### HOW TO COMPLETE THIS TASK
Answer with a number only: how many lines of the data contain "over"?

--- START ---

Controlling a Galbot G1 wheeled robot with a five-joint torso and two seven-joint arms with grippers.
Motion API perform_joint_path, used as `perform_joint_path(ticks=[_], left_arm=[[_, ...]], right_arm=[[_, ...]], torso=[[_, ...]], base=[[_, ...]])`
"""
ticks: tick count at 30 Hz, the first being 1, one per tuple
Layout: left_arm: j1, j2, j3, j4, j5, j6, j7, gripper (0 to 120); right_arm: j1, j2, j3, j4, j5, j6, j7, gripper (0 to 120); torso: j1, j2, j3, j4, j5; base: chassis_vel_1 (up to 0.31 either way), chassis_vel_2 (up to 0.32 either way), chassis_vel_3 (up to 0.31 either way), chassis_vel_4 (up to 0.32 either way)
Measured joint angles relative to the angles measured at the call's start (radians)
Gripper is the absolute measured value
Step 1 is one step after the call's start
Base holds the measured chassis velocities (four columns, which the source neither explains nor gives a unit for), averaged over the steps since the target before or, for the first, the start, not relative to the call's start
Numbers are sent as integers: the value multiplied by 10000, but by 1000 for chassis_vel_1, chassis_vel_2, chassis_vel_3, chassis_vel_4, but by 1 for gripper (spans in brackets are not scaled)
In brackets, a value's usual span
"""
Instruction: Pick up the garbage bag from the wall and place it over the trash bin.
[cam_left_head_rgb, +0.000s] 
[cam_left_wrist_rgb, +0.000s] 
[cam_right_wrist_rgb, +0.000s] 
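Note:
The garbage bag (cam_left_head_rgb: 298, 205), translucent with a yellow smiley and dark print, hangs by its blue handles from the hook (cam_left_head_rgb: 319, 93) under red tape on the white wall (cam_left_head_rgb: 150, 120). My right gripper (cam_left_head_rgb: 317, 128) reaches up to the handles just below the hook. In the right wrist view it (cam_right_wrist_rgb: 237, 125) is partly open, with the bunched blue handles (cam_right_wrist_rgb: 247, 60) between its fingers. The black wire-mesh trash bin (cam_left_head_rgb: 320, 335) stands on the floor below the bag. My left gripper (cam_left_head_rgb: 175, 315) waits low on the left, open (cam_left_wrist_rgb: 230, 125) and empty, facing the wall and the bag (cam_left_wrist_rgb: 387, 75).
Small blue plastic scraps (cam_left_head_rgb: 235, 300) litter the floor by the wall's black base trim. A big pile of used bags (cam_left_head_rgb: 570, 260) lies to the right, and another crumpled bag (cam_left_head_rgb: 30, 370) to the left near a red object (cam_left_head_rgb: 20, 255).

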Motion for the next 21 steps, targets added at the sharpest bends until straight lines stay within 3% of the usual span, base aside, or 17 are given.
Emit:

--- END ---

### OUTPUT OF THE EXERCISE
2